To run this notebook, you'll need to have [crema](https://crema-ms.readthedocs.io/en/latest/) installed. Additionally, you'll need a file containing data on a set of PSMs. The data we’ll be using comes from single-cell proteomics experiment from this [paper](https://www.biorxiv.org/content/10.1101/665307v4):

> Specht, Harrison. "Single-cell proteomic and transcriptomic analysis of macrophage heterogeneity." bioRxiv. 01 Jan 2020, doi: https://doi.org/10.1101/665307

The files I use in this example are slightly modified.

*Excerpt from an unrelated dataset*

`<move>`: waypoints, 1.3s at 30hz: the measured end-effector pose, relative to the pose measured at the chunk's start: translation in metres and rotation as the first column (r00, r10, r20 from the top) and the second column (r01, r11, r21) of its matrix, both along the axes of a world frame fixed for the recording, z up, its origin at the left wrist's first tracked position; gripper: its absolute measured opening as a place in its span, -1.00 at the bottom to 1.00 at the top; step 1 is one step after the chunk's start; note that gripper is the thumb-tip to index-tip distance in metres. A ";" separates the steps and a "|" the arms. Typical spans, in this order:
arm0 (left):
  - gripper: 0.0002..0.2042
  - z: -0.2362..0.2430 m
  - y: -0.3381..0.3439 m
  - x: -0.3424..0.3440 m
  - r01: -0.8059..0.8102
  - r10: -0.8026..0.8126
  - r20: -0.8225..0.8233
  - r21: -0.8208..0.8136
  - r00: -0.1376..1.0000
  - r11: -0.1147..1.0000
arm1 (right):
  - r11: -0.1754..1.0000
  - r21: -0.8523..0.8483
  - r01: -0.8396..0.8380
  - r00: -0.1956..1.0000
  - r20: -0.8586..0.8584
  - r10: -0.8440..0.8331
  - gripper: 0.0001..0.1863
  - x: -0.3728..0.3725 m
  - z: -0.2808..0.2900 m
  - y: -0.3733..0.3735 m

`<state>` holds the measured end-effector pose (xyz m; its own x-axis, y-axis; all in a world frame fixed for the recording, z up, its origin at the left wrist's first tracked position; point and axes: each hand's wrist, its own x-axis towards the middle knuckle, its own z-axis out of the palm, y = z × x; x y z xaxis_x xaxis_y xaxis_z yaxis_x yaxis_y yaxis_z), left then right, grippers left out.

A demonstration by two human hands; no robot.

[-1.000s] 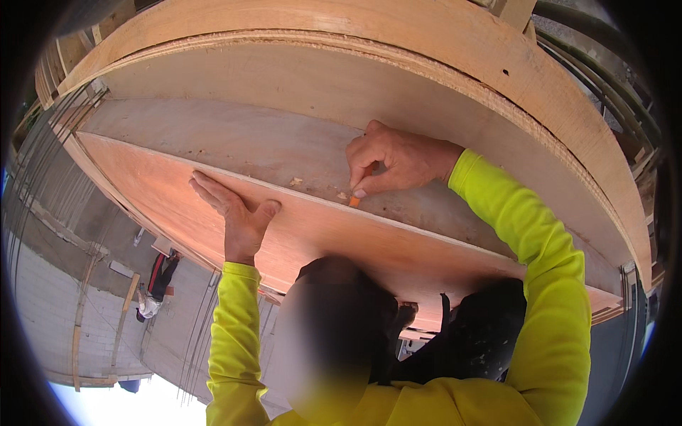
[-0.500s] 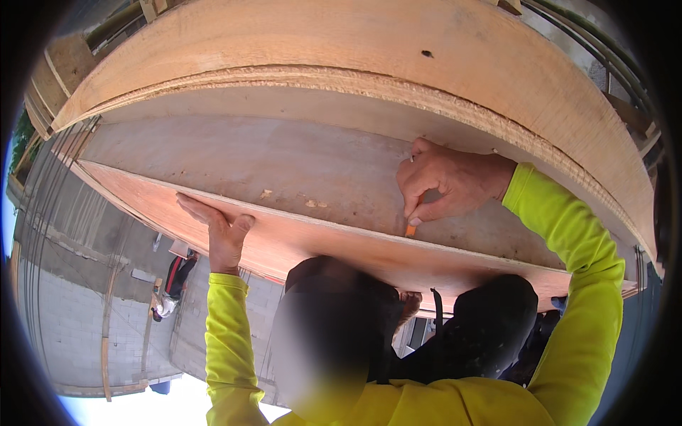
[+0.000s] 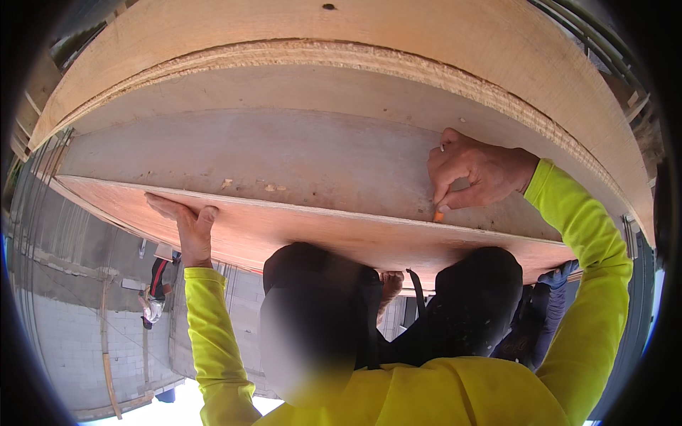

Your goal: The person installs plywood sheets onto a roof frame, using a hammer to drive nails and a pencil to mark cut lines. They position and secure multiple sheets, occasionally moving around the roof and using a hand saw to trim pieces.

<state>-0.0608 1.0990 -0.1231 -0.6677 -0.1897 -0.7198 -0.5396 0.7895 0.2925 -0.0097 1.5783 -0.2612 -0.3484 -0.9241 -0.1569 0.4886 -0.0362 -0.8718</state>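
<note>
At far left, well below the boards, a co-worker (image 3: 155,287) bends near a grey wall (image 3: 71,326); next comes the left hand (image 3: 188,227), laid against the outer face of the reddish panel (image 3: 305,224), its fingertips at the upper edge; its thumb and fingers are spread apart and do not close around anything, so probably it serves to steady the panel and the body; the panel stands on its side across the view, in front of the knees, one of them this black knee (image 3: 476,298); behind its edge, some pale wood chips (image 3: 273,188) lie on the greyish board (image 3: 284,142), and beyond rises the thick plywood edge (image 3: 305,53); toward the right, an orange stick (image 3: 438,213) has its lower end at the panel's upper edge; the right hand (image 3: 479,170) holds it pinched between thumb and fingers, low near its end, which I judge gives finer control; whether the tip touches, I cannot tell; at far right, dark bluish clothing (image 3: 550,305) shows beyond the knee.
</note>
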 end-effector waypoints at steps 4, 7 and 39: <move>0.40 -0.008 -0.009 0.006 0.028 -0.031 -0.064 -0.055 0.997 0.998 | 0.988 0.143 -0.058 0.997 0.058 0.050 -0.92 0.002 0.011 0.004; 0.40 -0.008 -0.003 0.008 0.005 -0.013 -0.072 -0.099 0.997 0.995 | 0.977 0.209 -0.052 0.996 0.088 0.034 -0.89 0.004 0.022 0.009; 0.38 0.025 0.236 0.117 0.023 -0.025 -0.085 -0.034 0.996 0.999 | 0.980 0.200 0.005 0.999 0.034 -0.012 -0.88 0.006 0.029 -0.003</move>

If you need them, you can download it from the crema repository here ([example_psms_target.txt](https://raw.githubusercontent.com/Noble-Lab/crema/master/data/example_psms_target.txt), [example_psms_decoy.txt](https://raw.githubusercontent.com/Noble-Lab/crema/master/data/example_psms_decoy.txt)) and set the path to your input file:

In [1]:
input_files = ["../../../data/example_psms_target.txt", "../../../data/example_psms_decoy.txt"]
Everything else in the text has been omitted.